Hey killitgrillit someone must have helped hound dog up there cause I know he didn't jump that high,, 
 Ok bad company I'm ready, and the blue bow is my new Darton and he is smoking,,


----------



## Middle Georgia Sportsman

codzilla86 said:


> me and my buddies are coming down from carrollton to represent ourselves  don't be surprised if by the end of the day ever last one of yall are hangin your heads! rac or river bottom boys!


Thats what i wanna hear glad to see the carrollton boys have a set on them.Come on down here and set us all straight.Anyone else think they got what it takes then chime on in let us hear from you!


----------



## killitgrillit

Instead of bringing a convoy, why don't ya'll just bring the R.A.C. limo


----------



## killitgrillit

codzilla86 said:


> me and my buddies are coming down from carrollton to represent ourselves  don't be surprised if by the end of the day ever last one of yall are hangin your heads! rac or river bottom boys!



Finally gonna get some decent folks and decent shooters


----------



## passthru24

Ooooo the C town boys are coming to,,Good glad to see you guys are going to try and jump in the fire  killitgrillit tell rac they can go by and pick up the C-town boys,, Hey where does hound dog ride ? I didn't see his box on back


----------



## hound dog

killitgrillit said:


> Like they say, if you can't run with the big dogs!!!!
> Stay on the porch with the HOUND DOG!!!




Cool pic. that is my dad on the left and uncle Jon and me.


----------



## tony32

they think they got it all figured out dont they! we all gonna bring the heat and a ladder so hound dog can get off that dang porch


----------



## passthru24

Hey codzilla you going to pick up rip steele ? You better not if you want to keep your score up,,


----------



## hound dog

We will see we will see that is all I got to say.


----------



## passthru24

Thats a good pic hound dog,,seriously good pic.
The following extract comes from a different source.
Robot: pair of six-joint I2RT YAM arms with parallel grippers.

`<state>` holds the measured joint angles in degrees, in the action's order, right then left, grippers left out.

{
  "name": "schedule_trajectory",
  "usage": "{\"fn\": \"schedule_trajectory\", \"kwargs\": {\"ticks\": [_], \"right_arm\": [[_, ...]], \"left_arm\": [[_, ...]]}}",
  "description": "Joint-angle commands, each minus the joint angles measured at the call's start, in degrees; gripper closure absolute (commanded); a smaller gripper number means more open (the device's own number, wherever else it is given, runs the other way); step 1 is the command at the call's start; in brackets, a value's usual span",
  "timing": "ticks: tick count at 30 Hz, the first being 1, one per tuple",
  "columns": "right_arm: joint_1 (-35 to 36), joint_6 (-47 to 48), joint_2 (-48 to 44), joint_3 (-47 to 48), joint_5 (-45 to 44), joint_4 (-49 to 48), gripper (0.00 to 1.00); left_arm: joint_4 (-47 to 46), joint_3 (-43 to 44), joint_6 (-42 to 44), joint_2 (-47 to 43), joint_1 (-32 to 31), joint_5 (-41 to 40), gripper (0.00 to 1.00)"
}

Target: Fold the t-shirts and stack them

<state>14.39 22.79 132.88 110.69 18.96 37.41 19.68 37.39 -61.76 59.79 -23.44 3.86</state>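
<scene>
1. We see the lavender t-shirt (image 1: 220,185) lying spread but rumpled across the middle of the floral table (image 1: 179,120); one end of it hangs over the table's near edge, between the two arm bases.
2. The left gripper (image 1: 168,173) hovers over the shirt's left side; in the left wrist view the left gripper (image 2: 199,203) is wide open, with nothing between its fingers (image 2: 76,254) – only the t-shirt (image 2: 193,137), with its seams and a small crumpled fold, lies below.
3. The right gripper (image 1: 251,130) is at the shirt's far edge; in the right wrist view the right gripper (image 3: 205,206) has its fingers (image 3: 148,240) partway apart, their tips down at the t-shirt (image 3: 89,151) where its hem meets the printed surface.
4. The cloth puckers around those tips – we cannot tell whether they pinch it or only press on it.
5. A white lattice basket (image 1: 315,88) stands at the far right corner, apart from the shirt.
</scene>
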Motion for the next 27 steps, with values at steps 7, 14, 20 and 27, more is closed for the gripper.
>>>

Hey Toney going to help you off the porch so maybe he can help you shoot too,,,lol,,,


----------



## tony32

them soggy bottom boys done got in the smack talk now .....dont matter wont help


----------



## Middle Georgia Sportsman

killitgrillit said:


> Instead of bringing a convoy, why don't ya'll just bring the R.A.C. limo


Im still laughing about that pic.


----------



## tony32

why you laughing looks like something you would build Todd!!!!!


----------



## passthru24

Hey tell them RAC guys to leave the 4-wheelers at home this time


----------



## tony32

passthru24 said:


> Hey tell them RAC guys to leave the 4-wheelers at home this time
> 
> View attachment 459557



you followed me to my land this year didnt ...how else would you get that pic of me and my 4wheeler


----------



## passthru24

Yea, and that was a great place to hunt Tony,,,can I get a ride next time ?


----------



## deerehauler

hound dog said:


> Ok top dog take your pick. Bad company or The Hound Dog. Don't worry guys we got this one.



You should pick hound dog! Least he would find his way to the targets with someones help!!


----------



## tony32

passthru24 said:


> Yea, and that was a great place to hunt Tony,,,can I get a ride next time ?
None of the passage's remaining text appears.